Leonard Nimoy passed away at the age of 83, and fans remembered him many different ways, many of them taking to social media sites to pay tribute to the man and the actor who played iconic roles like Mr. Spock on Star Trek and Dr. William Bell, on Fringe. As Mr. Spock, Leonard Nimoy would greet people or say farewell to them often using a hand sign or gesture, making his fingers into the shape of a “V,” by placing his first and second fingers together, and his third and fourth fingers together. To find out why Leonard Nimoy used this sign, read on!
Leonard Nimoy suggested that Mr. Spock use this greeting, and he also has gone on record saying why, and what the sign, or symbol, personally meant to him. The sign has its origins in Leonard Nimoy’s Jewish heritage, as the letter “V” stands for a letter in the Hebrew alphabet, shin. The letter is the first one in the word “shalom,” or “peace.” By using the hand sign, Leonard Nimoy was expressing basically close to the same sentiment as “Live long and prosper,” by wishing people “peace.”
That is a great way to remember Leonard Nimoy, through knowing that he brought a lot of himself to the role of Mr. Spock. Nimoy could easily relate to what Mr. Spock must have felt like, if he was a real person, trying to fit in among a mostly human crew aboard the Starship Enterprise.

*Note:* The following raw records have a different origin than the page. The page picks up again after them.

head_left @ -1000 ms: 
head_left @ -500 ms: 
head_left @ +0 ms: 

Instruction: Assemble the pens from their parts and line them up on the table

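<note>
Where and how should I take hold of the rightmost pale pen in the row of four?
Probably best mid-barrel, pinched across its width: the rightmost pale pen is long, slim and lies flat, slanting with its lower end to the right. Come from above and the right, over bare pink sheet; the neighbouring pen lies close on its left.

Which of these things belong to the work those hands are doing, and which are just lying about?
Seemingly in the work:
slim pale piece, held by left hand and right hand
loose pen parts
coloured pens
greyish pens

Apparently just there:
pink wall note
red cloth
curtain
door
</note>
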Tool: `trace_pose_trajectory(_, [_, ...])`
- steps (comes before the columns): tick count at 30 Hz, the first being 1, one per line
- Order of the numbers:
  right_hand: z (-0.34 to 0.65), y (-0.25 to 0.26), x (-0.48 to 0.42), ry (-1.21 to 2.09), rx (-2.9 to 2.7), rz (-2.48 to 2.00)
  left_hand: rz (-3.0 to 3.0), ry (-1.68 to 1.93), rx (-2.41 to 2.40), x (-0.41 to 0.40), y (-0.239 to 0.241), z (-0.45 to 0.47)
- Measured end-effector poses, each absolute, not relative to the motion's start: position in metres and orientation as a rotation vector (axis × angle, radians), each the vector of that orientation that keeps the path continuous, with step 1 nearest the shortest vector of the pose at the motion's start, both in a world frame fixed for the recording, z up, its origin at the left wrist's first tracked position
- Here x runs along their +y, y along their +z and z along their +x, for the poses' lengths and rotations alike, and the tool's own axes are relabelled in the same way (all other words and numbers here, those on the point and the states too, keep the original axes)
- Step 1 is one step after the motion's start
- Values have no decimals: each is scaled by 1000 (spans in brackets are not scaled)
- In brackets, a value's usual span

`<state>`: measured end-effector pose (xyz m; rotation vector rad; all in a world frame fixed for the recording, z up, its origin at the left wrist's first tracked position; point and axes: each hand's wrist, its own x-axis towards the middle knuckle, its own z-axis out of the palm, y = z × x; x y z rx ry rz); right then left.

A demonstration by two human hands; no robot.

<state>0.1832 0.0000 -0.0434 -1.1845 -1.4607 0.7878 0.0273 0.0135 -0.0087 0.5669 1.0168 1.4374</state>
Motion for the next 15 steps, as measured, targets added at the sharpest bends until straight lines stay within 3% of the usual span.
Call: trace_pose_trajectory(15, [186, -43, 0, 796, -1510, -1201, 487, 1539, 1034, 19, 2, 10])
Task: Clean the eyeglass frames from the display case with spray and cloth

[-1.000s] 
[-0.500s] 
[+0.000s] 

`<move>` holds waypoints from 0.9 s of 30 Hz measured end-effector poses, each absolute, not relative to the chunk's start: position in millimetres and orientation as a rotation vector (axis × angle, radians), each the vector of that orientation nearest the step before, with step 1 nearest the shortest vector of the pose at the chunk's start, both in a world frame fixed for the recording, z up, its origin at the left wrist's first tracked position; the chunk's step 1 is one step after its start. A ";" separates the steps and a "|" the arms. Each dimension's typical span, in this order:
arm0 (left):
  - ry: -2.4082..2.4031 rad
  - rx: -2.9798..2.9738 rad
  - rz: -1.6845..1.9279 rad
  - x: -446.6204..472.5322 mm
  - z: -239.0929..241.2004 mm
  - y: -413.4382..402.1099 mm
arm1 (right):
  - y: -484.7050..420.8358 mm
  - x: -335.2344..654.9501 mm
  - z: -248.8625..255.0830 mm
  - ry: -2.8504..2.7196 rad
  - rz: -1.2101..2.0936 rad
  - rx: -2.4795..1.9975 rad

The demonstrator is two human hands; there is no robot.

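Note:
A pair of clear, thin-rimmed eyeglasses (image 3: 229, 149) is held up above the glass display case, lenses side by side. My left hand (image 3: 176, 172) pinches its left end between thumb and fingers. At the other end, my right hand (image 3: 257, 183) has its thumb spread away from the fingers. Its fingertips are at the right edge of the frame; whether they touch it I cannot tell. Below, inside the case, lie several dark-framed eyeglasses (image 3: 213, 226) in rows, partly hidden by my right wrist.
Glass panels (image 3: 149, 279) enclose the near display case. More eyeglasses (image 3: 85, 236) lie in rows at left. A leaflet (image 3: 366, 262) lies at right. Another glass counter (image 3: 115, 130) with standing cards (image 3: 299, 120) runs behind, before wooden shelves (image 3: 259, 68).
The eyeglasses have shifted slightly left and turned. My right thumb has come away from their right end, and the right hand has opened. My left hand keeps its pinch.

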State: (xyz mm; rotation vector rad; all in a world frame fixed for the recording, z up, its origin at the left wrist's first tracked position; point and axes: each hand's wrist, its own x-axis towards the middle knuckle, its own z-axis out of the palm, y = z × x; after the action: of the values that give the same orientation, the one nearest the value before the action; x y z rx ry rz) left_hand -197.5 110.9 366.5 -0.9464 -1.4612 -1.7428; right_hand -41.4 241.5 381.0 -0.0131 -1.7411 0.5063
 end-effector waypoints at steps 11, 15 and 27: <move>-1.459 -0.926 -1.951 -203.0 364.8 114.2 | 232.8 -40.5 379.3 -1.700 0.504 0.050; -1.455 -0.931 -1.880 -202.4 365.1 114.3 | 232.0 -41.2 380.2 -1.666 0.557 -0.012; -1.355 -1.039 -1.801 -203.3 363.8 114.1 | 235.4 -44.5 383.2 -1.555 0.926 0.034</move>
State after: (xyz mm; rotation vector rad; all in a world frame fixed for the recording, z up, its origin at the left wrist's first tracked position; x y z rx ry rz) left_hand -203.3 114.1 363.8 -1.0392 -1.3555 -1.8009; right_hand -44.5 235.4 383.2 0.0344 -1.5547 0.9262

The site Breaking Christian News relates that Leonard Nimoy talked about what it was like growing up in a neighborhood in Boston where “the Jews were a minority,” and he had felt different, or “other,” in that context. He said that “I knew what it was like to be the other in that culture and therefore I could bring that quality to the Spock character.”
This weekend, some media sources pointed out that William Shatner, a friend of Leonard Nimoy’s, said he could not make it to Nimoy’s funeral on Sunday morning. Shatner explained that he had a prior commitment, attending a charity Red Cross Ball to help raise money, in Florida. Much was made of Shanter’s explanation, with him even being called “Captain Jerk” in the headlines of the New York Daily News. He said that his daughters had attended the funeral, and that they had thought of Leonard Nimoy as being like an “uncle” to them.
Also, among other celebs who tweeted their tributes and condolences at the passing of Leonard Nimoy, actress Kirstie Alley was called out by some fans of Star Trek and Nimoy. She had referred to the character of Mr. Spock as, instead, “Dr. Spock” in a tweet. She did make a mistake but she had personally met Leonard Nimoy, and Kirstie Alley had the character of the Romulan Saavik in Star Trek: The Wrath of Khan. Saavik was played by the actress Robin Curtis in Star Trek III and she had a brief cameo in Star Trek IV.
Kirstie Alley had been out of the country when Leonard Nimoy passed away, and she was clearly saddened by the news of his death. Some fans called her on her mistake, according to an article in Sunday’s edition of the New York Daily News, but Alley’s sentiments were heartfelt. The fans pointed out that Dr. Spock was an entirely different person, a celebrity pediatrician whose first name was Benjamin.
As Kirstie Alley put it, “The sentiment is the same.” She added “Hard to make gestures on here without Trek police.”
Will Kirstie Alley’s mistake in semantics or William Shatner’s explanation be remembered years from now when fans of Leonard Nimoy look back on his life, or instead, will the roles he played and the type of man he was be remembered the most? Hopefully, Leonard Nimoy will be remembered more for the latter than the former, when people look back on his impact on their lives and on popular culture.
Vulcan neck pinch and the occasional fighting skills that Mr. Spock displayed aside, for the most part, the character of Mr. Spock was one in which logic was at the forefront, rather than any displays of passion or violence. Wishing others to “Live long and prosper,” was the type of character that Mr. Spock, in general, was, and the type of person that Leonard Nimoy was in real life.
Even President Obama in a photo with Nichelle Nichols, who played Lieutenant Uhuru on Star Trek, did the hand sign of the “V” with the actress. President Obama gave the hand sign upon his first meeting with Leonard Nimoy. For a character from a TV series to have that much lasting influence on popular culture is pretty amazing.
Leonard Nimoy, who passed away at the age of 83 and whose funeral was held in Los Angeles on Sunday morning, managed to bring a lot of himself to the character of Mr. Spock and to the roles of other characters he played during his long and distinguished acting career. The hand sign or gesture that he made famous playing Mr. Spock, on the TV science fiction series, Star Trek, helped people relate to the character and make him one of TV’s most memorable characters, despite the original series having only ran for three years.